[Photograph album: Palestine during the First World War].
8vo (145 x 210 mm). 48 original silver-gelatin prints, 37 of which captioned in ink. Inserted into window mounts (55 x 80 mm). An additional 21 photographs loosely inserted (9 captioned), 5 of which are from commercial studios. Contemporary giltstamped olive cloth.
€ 1.800,00
Photograph album compiled by a British soldier serving in the Sinai and Palestine Campaign of the First World War, including rare images of Deir Dibwan, an Arab Palestinian village (now city) four miles east of Ramallah. The album features native men and women, dwellings, olive groves, camel convoys, markets and roadwork, showing the village and its surroundings piror to the drastic changes it faced after the Mandate period, coming under Jordanian rule after the 1948 Arab-Israeli War, followed by Israeli occupation in the wake of the Six-Day War of 1967.
Further images show Bethlehem, Abbassia, the interior of the Sultan Hassan Mosque, the Pyramids, the Delta Barrage, the statue of Ferdinand de Lesseps in Port Said, Alexandria port, and Giza zoo, along with British ships (HMS Superb and SS Caledonia) and steam trains. The loosely inserted pictures include images of the German colony at Haifa, the British camp in Alexandria, antique ruins in Jericho and Ramleh, the Nile and the Suez Canal.

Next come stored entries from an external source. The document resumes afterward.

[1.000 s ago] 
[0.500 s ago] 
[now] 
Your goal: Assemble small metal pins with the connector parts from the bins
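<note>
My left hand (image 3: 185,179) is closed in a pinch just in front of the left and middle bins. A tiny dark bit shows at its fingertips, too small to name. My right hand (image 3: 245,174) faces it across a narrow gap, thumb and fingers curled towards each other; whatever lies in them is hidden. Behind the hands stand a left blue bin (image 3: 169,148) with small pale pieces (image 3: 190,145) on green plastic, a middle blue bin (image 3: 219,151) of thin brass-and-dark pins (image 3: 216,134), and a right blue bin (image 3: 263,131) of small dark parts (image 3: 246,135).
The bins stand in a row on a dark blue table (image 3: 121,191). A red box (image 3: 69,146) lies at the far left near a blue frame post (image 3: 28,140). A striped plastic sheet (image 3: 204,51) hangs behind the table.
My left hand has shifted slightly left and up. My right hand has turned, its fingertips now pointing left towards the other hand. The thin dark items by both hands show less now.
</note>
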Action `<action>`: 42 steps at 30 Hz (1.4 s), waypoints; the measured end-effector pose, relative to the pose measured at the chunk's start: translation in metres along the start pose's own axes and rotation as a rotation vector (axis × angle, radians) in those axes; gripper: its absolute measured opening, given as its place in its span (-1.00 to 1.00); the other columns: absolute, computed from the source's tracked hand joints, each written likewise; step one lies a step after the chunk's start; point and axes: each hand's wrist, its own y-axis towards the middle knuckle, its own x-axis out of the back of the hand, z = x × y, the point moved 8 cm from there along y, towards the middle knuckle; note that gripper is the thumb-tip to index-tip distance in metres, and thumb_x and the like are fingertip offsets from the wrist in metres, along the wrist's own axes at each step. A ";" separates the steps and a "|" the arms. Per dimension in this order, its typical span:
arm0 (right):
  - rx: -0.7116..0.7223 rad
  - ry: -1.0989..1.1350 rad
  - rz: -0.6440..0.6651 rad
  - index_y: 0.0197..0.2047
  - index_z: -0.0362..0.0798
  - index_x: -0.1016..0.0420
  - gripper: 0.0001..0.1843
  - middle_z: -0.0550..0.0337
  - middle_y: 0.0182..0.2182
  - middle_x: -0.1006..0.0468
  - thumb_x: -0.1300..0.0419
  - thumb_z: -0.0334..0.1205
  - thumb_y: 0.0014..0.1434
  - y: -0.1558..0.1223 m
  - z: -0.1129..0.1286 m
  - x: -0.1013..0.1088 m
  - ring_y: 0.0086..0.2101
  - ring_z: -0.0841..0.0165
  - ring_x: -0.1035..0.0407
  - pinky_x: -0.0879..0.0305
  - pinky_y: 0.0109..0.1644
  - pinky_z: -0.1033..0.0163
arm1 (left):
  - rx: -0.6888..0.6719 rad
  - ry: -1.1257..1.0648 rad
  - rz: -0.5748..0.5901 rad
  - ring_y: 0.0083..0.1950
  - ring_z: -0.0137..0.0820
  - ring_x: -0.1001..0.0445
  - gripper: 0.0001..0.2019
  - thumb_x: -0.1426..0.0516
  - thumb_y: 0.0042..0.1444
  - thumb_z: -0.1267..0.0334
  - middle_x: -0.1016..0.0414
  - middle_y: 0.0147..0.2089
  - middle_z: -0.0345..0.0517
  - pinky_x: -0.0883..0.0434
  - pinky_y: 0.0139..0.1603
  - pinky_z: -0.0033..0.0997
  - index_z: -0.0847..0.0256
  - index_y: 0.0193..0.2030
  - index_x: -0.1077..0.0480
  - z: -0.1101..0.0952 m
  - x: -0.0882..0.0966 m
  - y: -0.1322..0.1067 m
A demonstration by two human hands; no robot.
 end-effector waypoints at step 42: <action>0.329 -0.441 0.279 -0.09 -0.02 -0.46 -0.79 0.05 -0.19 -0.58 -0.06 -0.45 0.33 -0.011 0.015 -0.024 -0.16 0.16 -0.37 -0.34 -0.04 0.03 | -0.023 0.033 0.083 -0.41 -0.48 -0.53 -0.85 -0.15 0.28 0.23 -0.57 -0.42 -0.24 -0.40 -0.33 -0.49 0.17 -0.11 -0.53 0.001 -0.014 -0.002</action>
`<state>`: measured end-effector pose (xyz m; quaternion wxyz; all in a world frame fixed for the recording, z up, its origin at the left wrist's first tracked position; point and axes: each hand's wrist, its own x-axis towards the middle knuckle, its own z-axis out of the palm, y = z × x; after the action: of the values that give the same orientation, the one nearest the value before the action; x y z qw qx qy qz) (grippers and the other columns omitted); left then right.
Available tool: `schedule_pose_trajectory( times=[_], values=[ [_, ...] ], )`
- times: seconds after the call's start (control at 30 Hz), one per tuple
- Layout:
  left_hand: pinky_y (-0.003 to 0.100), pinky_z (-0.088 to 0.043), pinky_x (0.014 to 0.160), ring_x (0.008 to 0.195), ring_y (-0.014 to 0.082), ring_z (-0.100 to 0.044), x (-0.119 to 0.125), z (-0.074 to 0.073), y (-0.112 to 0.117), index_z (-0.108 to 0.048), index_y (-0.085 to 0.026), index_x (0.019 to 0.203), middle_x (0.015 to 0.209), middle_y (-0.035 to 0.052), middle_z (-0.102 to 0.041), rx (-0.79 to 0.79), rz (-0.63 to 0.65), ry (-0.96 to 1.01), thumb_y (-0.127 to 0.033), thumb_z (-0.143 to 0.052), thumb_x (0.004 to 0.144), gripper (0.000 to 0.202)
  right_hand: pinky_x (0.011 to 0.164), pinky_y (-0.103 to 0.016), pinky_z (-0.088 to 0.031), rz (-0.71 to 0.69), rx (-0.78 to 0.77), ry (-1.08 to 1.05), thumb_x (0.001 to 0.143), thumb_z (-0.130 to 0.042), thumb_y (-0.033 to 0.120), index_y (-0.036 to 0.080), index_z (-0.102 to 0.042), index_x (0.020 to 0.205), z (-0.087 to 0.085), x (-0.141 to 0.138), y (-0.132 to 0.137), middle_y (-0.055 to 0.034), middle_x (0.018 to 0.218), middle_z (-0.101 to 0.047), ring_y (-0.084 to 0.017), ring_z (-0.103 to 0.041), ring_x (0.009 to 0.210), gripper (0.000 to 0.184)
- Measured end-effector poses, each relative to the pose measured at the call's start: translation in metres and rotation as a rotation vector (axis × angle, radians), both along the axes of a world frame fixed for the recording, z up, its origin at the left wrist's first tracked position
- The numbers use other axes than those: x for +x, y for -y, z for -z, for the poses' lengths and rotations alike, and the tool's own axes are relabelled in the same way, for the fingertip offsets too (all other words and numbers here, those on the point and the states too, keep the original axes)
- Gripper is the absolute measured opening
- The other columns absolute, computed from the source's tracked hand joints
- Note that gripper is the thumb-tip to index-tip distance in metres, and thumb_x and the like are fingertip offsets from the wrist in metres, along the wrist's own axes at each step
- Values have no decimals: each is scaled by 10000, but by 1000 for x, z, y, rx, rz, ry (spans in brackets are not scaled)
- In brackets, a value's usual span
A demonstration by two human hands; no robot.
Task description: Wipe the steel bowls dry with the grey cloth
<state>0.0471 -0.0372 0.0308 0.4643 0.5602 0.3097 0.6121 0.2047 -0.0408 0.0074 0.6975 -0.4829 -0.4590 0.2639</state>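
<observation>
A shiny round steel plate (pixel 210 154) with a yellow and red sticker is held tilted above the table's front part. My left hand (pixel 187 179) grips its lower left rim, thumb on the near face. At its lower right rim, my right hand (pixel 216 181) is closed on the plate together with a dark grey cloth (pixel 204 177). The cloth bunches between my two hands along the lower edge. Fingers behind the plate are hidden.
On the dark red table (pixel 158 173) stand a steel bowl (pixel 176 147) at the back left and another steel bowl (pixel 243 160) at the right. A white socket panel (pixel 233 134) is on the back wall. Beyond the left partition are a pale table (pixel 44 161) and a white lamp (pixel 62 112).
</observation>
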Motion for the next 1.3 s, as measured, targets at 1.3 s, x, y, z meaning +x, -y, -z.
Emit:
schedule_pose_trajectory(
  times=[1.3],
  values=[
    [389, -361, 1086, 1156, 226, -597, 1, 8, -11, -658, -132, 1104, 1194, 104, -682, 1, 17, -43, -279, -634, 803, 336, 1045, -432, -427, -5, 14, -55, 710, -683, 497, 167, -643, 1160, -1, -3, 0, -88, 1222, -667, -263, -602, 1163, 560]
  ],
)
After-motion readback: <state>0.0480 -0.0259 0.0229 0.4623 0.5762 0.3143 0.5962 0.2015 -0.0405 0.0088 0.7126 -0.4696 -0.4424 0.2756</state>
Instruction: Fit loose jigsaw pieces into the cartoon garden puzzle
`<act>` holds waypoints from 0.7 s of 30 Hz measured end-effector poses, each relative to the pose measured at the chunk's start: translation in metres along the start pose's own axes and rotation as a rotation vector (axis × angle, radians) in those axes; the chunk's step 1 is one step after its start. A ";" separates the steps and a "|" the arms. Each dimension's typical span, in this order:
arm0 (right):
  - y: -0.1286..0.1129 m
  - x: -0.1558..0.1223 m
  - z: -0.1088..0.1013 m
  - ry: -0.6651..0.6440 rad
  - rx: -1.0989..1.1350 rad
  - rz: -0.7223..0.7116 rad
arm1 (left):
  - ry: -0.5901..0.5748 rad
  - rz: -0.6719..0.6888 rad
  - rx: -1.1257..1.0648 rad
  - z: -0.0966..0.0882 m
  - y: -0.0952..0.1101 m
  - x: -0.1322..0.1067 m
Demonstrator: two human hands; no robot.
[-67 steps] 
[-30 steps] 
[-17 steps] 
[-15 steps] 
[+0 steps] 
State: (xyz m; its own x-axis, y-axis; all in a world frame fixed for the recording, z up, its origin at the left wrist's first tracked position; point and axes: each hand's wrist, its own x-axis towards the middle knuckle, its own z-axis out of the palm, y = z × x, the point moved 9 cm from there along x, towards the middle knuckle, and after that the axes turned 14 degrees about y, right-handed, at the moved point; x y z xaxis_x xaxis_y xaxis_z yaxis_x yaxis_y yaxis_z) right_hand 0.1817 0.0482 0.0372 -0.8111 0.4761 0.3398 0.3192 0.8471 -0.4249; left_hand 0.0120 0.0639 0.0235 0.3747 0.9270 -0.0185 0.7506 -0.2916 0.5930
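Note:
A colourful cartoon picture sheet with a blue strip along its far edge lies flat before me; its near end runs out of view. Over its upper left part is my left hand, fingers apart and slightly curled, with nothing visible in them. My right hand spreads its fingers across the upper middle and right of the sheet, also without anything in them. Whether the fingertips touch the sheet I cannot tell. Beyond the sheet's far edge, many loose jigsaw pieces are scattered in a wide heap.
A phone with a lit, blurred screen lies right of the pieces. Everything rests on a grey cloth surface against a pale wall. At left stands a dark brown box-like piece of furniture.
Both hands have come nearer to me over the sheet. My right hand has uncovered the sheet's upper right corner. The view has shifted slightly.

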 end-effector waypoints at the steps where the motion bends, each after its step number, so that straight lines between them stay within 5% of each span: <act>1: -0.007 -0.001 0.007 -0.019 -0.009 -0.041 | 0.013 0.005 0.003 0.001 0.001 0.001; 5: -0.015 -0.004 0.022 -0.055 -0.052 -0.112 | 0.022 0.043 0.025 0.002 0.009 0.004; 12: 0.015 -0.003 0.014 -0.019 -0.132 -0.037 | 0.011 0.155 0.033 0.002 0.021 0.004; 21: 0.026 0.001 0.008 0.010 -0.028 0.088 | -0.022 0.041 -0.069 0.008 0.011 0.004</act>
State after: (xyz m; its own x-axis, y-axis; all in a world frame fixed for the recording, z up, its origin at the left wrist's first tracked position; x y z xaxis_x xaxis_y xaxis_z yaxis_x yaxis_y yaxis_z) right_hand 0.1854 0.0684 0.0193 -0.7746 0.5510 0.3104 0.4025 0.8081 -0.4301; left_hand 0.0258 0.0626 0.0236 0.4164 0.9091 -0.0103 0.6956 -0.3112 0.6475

Though the bulk of the photographs is not dated, one picture of Luna Park in Heliopolis shows the first amusement park in the Middle East still operating, suggesting that the owner of the album was based in Egypt as early as 1914/15. The image shows the main attraction, the water slide, before the basin was drained and floored when Luna Park was converted into a military hospital in 1915. Two of the loosely inserted snapshots are dated 1917, displaying a tank deployed in the Second Battle of Gaza (17-19 April) and a group portrait of British troops in Jerusalem on the 9th of December.
A unique find.
A few photos faded but generally good, evenly toned prints. Spine sunned, light wear to extremities, binding a little loose but holding firmly, otherwise very good.